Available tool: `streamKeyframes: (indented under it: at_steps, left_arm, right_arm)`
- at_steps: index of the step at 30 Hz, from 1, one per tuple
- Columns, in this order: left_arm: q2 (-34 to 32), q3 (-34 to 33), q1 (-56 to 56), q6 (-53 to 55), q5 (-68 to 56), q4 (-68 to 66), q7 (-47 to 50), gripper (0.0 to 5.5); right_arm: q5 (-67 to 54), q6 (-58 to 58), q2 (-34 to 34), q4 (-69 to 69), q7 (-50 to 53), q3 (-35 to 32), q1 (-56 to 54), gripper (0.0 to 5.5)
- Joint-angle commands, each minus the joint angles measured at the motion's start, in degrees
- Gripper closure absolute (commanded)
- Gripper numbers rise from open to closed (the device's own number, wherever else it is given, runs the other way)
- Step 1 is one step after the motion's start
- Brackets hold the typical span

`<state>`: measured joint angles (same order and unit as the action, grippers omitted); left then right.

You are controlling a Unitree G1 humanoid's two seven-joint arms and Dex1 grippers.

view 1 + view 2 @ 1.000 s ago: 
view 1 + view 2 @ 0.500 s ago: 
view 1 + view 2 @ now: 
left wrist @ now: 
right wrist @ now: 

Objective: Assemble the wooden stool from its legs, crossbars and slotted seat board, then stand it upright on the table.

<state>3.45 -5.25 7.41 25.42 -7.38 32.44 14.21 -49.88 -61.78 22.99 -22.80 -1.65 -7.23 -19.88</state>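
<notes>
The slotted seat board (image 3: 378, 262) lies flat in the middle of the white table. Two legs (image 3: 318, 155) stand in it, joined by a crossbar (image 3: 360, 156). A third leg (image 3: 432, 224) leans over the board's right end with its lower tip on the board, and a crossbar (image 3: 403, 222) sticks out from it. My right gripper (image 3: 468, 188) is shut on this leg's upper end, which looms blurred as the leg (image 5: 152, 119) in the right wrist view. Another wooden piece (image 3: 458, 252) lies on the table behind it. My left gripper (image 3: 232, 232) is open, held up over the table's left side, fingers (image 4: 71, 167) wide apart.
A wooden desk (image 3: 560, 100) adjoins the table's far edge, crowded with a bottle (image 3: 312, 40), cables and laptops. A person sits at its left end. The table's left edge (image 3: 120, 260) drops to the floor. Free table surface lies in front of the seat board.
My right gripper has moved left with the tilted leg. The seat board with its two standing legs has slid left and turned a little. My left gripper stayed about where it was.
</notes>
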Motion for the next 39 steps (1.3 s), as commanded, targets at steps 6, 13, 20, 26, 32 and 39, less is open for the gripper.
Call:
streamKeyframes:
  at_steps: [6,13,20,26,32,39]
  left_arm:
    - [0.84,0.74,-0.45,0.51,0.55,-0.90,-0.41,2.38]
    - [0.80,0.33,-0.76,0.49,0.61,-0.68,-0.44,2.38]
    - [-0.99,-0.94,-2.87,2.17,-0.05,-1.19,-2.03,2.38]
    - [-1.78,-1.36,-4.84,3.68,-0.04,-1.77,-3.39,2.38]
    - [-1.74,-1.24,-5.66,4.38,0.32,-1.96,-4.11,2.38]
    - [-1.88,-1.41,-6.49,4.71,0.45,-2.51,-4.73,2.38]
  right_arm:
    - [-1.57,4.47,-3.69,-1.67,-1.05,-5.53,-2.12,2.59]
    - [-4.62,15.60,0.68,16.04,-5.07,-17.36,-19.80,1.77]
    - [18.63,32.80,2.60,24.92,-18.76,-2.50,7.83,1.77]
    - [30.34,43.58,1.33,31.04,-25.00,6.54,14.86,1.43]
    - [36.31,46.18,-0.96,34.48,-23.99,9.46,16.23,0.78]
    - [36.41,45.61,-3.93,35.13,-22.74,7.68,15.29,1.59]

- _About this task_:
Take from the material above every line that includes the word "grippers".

- _Task output_:
`<state>`: measured joint angles (same order and unit as the action, grippers omitted); left then right.
You are controlling a Unitree G1 humanoid's two seven-joint arms and Dex1 grippers.

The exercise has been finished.